DATPROF Privacy: Basic Online Training
Data Masking & Synthetic Data Generation
Instructions:
- Watch both training videos.
- Complete the short quiz located below the training videos.
- After submitting the quiz form, scroll down for your score.
- If you successfully pass the test you will qualify to receive and share your DATPROF Basic certificate on LinkedIn. In the event that your score falls below 80%, you will be granted the opportunity to retake the quiz after a review of the training material.
Intro to the DATPROF Platform
Basic Training Video DATPROF Privacy
Video transcript
Hi everyone and welcome to today’s video in which we’ll be taking a look at the basics of DATPROF Privacy, our very own data masking and synthetic data generation tool.
With it, you, the user, can create high-quality automated test data across your entire organization.
In this video, we’ll start by setting up a database connection within Privacy. After this, we’ll import all the necessary meta data, define a few basic functions on our data, quickly going over conditions, consistency, and dependencies, and finally, execute a run. Without further ado, let’s switch over to Privacy.
Alright, after having successfully installed Privacy and opening it for the first time, we can start creating a project. To do this, we’ll press the New Project button here. Supply a name for our project. Let’s call it MyTestProject.
A quick query if I want to overwrite a project that already exists with this name, which I do. Once we have created a project, we’ll be landed in the project settings page.

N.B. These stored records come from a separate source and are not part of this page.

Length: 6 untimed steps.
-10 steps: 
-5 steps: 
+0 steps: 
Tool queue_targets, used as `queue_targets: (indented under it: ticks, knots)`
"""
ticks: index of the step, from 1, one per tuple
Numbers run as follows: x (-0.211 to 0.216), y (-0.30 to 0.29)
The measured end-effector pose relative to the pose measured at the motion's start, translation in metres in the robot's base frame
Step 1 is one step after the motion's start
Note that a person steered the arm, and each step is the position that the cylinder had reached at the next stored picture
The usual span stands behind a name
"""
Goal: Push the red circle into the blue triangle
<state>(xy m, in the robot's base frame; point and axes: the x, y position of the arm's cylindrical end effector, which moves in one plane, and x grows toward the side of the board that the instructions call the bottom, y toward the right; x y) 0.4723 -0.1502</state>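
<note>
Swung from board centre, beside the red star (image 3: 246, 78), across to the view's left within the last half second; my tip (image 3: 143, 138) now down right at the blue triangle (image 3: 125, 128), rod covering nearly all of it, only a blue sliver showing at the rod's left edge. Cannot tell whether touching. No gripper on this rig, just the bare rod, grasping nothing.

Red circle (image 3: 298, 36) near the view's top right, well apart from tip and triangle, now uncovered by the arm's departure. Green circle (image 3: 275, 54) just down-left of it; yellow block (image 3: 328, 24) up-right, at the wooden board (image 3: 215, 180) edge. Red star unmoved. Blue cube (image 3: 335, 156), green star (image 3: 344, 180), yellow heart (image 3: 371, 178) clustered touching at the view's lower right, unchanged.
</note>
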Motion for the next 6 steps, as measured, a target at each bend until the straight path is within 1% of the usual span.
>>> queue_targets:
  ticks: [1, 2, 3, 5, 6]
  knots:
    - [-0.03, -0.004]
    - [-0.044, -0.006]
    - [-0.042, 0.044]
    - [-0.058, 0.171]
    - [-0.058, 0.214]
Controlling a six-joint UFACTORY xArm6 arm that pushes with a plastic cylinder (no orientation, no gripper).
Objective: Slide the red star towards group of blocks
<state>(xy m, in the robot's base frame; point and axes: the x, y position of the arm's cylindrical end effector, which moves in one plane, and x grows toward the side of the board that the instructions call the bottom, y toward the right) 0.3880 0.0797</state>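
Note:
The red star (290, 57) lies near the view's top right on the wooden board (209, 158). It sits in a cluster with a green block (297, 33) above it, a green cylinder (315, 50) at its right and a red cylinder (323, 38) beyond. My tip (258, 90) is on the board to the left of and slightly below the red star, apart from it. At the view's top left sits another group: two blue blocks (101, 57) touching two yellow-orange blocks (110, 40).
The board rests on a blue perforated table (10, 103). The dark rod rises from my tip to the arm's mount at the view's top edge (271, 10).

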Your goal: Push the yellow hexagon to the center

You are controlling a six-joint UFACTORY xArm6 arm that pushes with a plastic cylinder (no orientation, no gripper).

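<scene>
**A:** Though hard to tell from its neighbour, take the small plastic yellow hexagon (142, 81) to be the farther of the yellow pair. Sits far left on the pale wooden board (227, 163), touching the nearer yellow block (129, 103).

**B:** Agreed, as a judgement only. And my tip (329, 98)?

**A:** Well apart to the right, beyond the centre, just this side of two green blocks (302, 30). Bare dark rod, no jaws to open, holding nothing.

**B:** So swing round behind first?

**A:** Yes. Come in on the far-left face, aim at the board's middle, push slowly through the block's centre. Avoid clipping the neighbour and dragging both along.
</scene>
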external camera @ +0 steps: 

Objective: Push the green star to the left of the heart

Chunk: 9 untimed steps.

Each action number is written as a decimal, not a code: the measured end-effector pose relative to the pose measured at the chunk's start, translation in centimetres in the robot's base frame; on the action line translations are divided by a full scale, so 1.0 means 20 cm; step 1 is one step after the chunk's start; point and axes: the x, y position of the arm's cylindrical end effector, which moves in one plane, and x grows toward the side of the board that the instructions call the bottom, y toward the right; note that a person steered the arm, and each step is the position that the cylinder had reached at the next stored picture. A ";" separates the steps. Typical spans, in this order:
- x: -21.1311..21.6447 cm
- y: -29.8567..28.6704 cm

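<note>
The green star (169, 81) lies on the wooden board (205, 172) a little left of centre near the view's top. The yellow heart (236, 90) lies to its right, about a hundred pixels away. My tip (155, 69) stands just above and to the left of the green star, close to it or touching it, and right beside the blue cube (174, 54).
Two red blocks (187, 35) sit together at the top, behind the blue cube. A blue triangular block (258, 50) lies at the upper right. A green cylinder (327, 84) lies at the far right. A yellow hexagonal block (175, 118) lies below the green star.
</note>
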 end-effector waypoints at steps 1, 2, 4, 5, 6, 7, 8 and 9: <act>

This is a page that allows us to connect to a database, using the edit connection button.
Import the meta data that we want to use during our project creation and sync meta data as our data model changes over time to make sure that the project remains up to date.
Let’s press the edit connection button. Here, we see the connection editor. This has two main portions. On the left hand side, we have all of the saved connections. So connections we’ve used before and that we have elected to save. And on the right hand side we have the project connections. This is a selector where we can select a database type and then supply values in order to connect to the database. Depending on which database we choose, the values we need change depending on what the database expects us to supply.
Normally, we would supply values like the host and port of the database here and then we’re able to test the database connection, save it as a saved database connection on the left hand side here, or clear our selection and create a new connection. For now, let’s select a database connection I’ve already saved in the past. We can also press the test button here, which will confirm that we can connect to the database I’ve configured, which is good. Then we’ll use this connection.
After this, we need to import the meta data that we need to use in the project. Pressing the import meta data button, opens the import wizard which shows us an overview of all the tables that we were able to pull from the database. You can see here we have a customers table, locations table, etcetera. On the right hand side, we have a similar overview that is currently empty. All the tables in this overview are tables that are currently inside the project. What we can do is select a table from the left hand side, then press the single arrow to move it into our project.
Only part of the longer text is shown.